Bethesda is many things.

It’s a beautiful space to worship. It’s a place where angelic voices rise to dark wooden beams and twinkling rays of light catch the colored pattern on the face of a saint and shine on a hard stone floor. It’s a place that smells like hints of incense mixed with floral fragrances, oils, and perfume. It’s a place of discovery, where rounding the corner of a cloister reveals a stunning array of living things, gardens teeming with life.

Bethesda is a people, a community. It is a place where clergy and laity strive to do the work of the kingdom of God. It’s a place that clutches babies tight as water trickles down their temples and a room full of people promise to do everything in their power to support that little life in a timeless faith. It’s a place where we grieve the loss of those who have gone to their place in glory, where we wonder at the mystery of a life well-lived and the amazing truth that we are luminous primates, fallen creatures who are God’s beloved. It’s a small community in the grand history of the Christian church, but one that has the power and potential to move the mountains of sin and injustice through a combined commitment to recognizing the divinity and humanity in our neighbors, stirring the heart of God by simply feeding the hungry and clothing the naked.

Bethesda is many things, but at its core it is a home and a family, a place where baptismal water is thicker than blood. This Christmas we walked the grounds of our beautiful home recognizing that the Holy Family was searching for theirs. We followed the light of our child savior not to the grand and ornate, but to a simple creche, a humble manger. Foxes have dens and birds have nests, but the Son of Man has no place to lay his head. That is what our pilgrimage reminds us, that we are at once home in this place and, at the same time, not at home in this world. Never truly at home until we are resting in the arms of God for eternity.
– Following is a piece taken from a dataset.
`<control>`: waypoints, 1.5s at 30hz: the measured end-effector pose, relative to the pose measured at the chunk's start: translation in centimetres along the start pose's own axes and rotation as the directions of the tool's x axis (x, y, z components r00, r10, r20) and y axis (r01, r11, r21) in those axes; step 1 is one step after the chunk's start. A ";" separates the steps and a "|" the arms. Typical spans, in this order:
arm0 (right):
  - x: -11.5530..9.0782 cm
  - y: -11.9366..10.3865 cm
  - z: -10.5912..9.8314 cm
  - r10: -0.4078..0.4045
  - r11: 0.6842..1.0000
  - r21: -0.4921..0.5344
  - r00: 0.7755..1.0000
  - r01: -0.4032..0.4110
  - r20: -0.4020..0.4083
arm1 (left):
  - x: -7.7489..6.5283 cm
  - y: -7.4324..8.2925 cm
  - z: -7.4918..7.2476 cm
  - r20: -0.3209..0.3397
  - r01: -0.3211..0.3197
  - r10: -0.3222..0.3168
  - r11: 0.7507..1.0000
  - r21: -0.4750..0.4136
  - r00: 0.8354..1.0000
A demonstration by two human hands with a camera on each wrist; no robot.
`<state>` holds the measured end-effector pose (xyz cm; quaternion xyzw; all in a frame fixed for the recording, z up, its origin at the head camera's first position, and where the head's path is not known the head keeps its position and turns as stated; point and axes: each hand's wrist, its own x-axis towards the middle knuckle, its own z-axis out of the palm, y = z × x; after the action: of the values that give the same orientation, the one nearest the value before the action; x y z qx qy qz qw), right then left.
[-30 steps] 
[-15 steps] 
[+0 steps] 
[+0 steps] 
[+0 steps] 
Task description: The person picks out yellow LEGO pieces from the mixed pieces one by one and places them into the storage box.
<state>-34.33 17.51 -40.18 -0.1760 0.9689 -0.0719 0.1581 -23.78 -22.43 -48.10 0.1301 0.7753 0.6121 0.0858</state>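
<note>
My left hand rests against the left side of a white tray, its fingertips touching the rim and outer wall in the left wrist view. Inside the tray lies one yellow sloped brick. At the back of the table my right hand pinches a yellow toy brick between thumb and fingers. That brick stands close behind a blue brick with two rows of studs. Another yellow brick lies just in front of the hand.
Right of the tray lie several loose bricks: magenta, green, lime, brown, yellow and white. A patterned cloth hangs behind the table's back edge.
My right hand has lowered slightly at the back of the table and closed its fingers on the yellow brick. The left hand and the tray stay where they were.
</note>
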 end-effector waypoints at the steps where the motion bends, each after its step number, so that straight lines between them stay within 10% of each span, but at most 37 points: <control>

Our Christian journey will seem hard and tiring, but it will be the greatest thing we do with our lives. Our purpose will seem elusive, but Christ will always call us to the right road. We will witness glorious things and our hearts will be broken, but we will always be able to find our way home to this thin space where we use our simple human efforts to glimpse the heavenly landscape of God. Godspeed on your continuing pilgrimage.